REGIDESO’s technical and finance departments say the utility’s poor performance is linked to its aging infrastructure.

“A key example is the Lukunga waterworks, with a capacity of 48,000 cubic metres a day, and which serves a million residents in two districts of Kinshasa. It was built in 1939 by the colonial powers and has not been substantially refurbished to this day,” says David Ekwanza, director of exploitation at REGIDESO.

The lack of maintenance is a direct consequence of a shortage of financial resources. “And this lack of finances is principally due to the fact that government departments – who are the largest consumers – do not pay their monthly water bills,” says Polycarpe Kabangu, head of finance at REGIDESO.

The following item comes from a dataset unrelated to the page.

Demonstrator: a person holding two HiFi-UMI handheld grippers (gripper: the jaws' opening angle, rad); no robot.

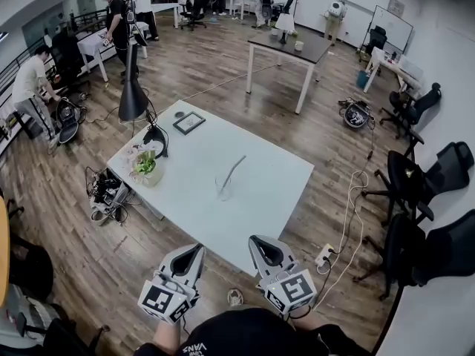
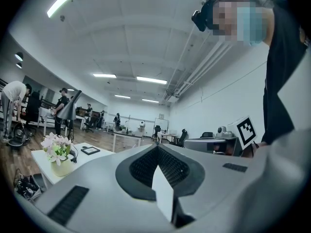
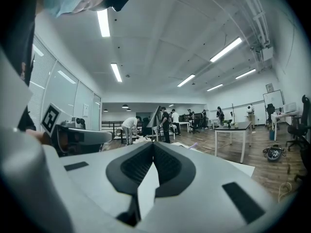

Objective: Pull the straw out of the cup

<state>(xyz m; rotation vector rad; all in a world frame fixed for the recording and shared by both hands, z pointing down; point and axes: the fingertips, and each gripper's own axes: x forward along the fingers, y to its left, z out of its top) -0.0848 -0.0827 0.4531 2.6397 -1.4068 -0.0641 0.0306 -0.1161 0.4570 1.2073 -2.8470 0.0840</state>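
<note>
In the head view a clear cup [image 1: 223, 188] stands near the middle of the white table [image 1: 267, 191], with a pale straw [image 1: 234, 170] leaning out of it up and to the right. Both grippers hover short of the table's near edge, pointing level toward the cup and well apart from it. The left gripper [image 1: 197, 249] is shut with nothing in it, and its jaws meet at the tip in its own view [image 2: 157, 147]. The right gripper [image 1: 257, 241] is also shut and empty [image 3: 154, 143]. A thin pale-purple tip [image 3: 193, 145], likely the straw, shows just past the right jaws.
A black desk lamp [image 1: 133, 95], a flower pot [image 1: 146, 167] and a dark picture frame [image 1: 189, 122] stand at the table's far left. Cables and gear [image 1: 104, 191] lie on the floor left of it. Office chairs [image 1: 415, 184] stand on the right. A second table [image 1: 289, 47] and several people are farther back.
</note>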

“These departments include government offices, the official residences of certain highly-placed politicians, public enterprises… who owe around 3.5 million dollars each month, representing 40 percent of the businesses’ accounts, causing enormous financial difficulties, and making it impossible to rebuild the infrastructure and supply water across the city of Kinshasa as well as delaying payment of salaries to staff.”

PEMU proposes to sustainably increase access to water in urban areas, in improve the water company’s technical and financial effectiveness.

The project will focus on three things: “the restoration of financial viability; the creation of conditions for dynamic management which will transform this public enterprise into a social entity designed to increase managerial autonomy; as well as the renewal and upgrading of facilities in the three centres most likely to generate the revenue needed to restore balance and help support secondary centres.”

Louise Yemba is tired of hearing promises about bringing water to Mpasa. “I think we need a project better than the others launched by the World Bank in DRC and whose effects have been limited to the Bank publicity.”

The human rights activist from Mpasa doubts the project will be executed. “Or it will be badly carried out because of the poor quality of governance in the country and the paralysis of Congolese civil society – which must become aware of the role it has to play in putting pressure on the World Bank and the government to support all Congolese who don’t have access to water,” Yemba says.

Patrice Musoko, the coordinator of the Congolese Association of Consumers of Food Products, agrees that citizen action is the key.

“Civil society must put effective pressure on the government to reduce these arrears and pay their bills and allow REGIDESO to maintain its infrastructure and supply the neighbourhoods which are not yet served in Kinshasa. Civil society must also follow up to be sure that the money paid is effectively used to these ends.”

But in a country still struggling with the effects of a series of armed conflicts and the breakdown of effective government, it will not be an easy task.